Molecular recognition and supramolecular assembly cover a broad spectrum of non-covalently orchestrated phenomena between molecules. Catalysis of such processes, however, unlike that for the formation of covalent bonds, is limited to approaches that rely on sophisticated catalyst design. Here we establish a simple and versatile strategy to facilitate molecular recognition by extending electron catalysis, which is widely applied in synthetic covalent chemistry, into the realm of supramolecular non-covalent chemistry.
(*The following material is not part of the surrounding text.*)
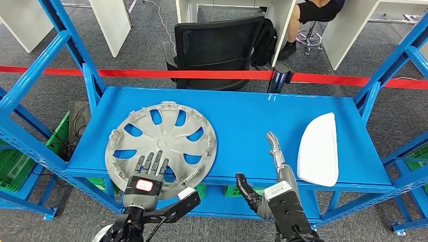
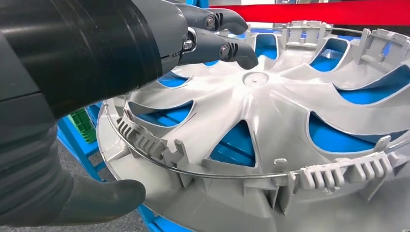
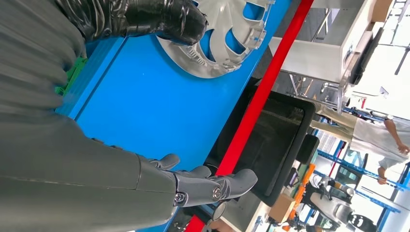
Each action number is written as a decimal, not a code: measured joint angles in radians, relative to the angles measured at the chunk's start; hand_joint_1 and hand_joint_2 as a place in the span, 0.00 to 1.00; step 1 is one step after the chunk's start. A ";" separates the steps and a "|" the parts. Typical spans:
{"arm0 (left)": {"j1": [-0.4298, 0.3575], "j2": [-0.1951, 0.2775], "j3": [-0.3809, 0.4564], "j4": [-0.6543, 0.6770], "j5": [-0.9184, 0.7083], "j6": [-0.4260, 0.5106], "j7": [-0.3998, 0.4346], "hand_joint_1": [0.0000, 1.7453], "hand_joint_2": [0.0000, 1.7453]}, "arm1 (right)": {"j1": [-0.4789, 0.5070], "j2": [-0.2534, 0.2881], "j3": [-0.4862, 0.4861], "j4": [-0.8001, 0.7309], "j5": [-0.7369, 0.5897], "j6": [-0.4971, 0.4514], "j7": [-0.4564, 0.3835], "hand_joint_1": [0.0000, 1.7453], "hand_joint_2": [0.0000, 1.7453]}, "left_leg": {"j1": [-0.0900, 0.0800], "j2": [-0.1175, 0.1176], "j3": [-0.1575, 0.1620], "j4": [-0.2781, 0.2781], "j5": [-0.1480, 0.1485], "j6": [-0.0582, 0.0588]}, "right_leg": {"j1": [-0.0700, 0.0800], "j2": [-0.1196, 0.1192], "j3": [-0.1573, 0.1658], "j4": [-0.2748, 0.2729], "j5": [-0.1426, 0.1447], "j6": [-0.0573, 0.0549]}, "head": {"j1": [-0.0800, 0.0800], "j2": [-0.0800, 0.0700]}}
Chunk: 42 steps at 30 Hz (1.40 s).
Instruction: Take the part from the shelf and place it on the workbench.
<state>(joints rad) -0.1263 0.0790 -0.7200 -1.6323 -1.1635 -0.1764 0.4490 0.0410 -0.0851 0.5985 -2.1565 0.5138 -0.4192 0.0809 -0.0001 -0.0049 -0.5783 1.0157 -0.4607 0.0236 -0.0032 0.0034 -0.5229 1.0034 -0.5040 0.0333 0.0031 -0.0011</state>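
A silver-grey wheel cover lies inside-up on the left half of the blue shelf. My left hand reaches over its near rim. In the left wrist view the fingers stretch above the wheel cover toward its hub. The thumb sits under the rim with a gap, so nothing is clamped. My right hand is open over bare shelf between the wheel cover and a white curved part. Its fingers are straight and hold nothing.
Blue uprights frame the shelf on both sides. A red barrier tape runs behind it, with a black office chair and a seated person beyond. Green crates stand low on the left.
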 joint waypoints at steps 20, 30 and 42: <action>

As a proof of principle, we show that the formation of a trisradical complex22 between a macrocyclic host and a dumbbell-shaped guest—a molecular recognition process that is kinetically forbidden under ambient conditions—can be accelerated substantially on the addition of catalytic amounts of a chemical electron source. It is, therefore, electrochemically possible to control the molecular recognition temporally and produce a nearly arbitrary molar ratio between the substrates and complexes ranging between zero and the equilibrium value. Such kinetically stable supramolecular systems are difficult to obtain precisely by other means. The use of the electron as a catalyst in molecular recognition will inspire chemists and biologists to explore strategies that can be used to fine-tune non-covalent events, control assembly at different length scales and ultimately create new forms of complex matter.

Additional Information

© The Author(s), under exclusive licence to Springer Nature Limited 2022. Received 06 September 2021. Accepted 22 December 2021. Published 09 March 2022. Issue Date 10 March 2022. We thank Northwestern University (NU) for its continued support of this research and acknowledge the Integrated Molecular Structure Education and Research Center (IMSERC) at NU for providing access to equipment for relevant experiments. The computational investigations at California Institute of Technology were supported by National Science Foundation grant no. CBET-2005250 (W.-G.L. and W.A.G.). This work was also supported by the Department of Energy, Office of Science, Office of Basic Energy Sciences under Award DE-FG02-99ER14999 (M.R.W.) and the Natural Science Foundation of Anhui Province grant no. 2108085MB31 (D.S.). Contributions. Y.J., Y.Q. and J.F.S. conceived the idea for this project. L.Z. proposed a key mechanistic conjecture. W.-G.L. and W.A.G. performed quantum mechanical calculations. Y.J. and Y.Q. synthesized and characterized the materials with the help of H.C., Y.F., K.C., D.S., B.S., X.-Y.C., X.L. and X.Z. H.M., R.M.Y. and M.R.W. performed the electron paramagnetic resonance characterizations and detailed analyses. C.L.S. performed the single-crystal X-ray diffraction. R.D.A. contributed to the theoretical analyses on the mechanism of electron catalysis. Y.J., Y.Q. and J.F.S. wrote the first and second drafts of the paper. J.F.S. and W.A.G. directed the project. All the authors participated in evaluating the results and commented on the manuscript. Data availability. The data that support the findings of this study are available within the paper and its Supplementary Information files. Competing interests. Y.J., Y.Q. and J.F.S. have filed a patent application lodged with Northwestern University (INVO reference no. NU 2021-248) based on this work. Peer review information. Nature thanks Robert Francke and the other, anonymous, reviewer(s) for their contribution to the peer review of this work. Peer reviewer reports are available.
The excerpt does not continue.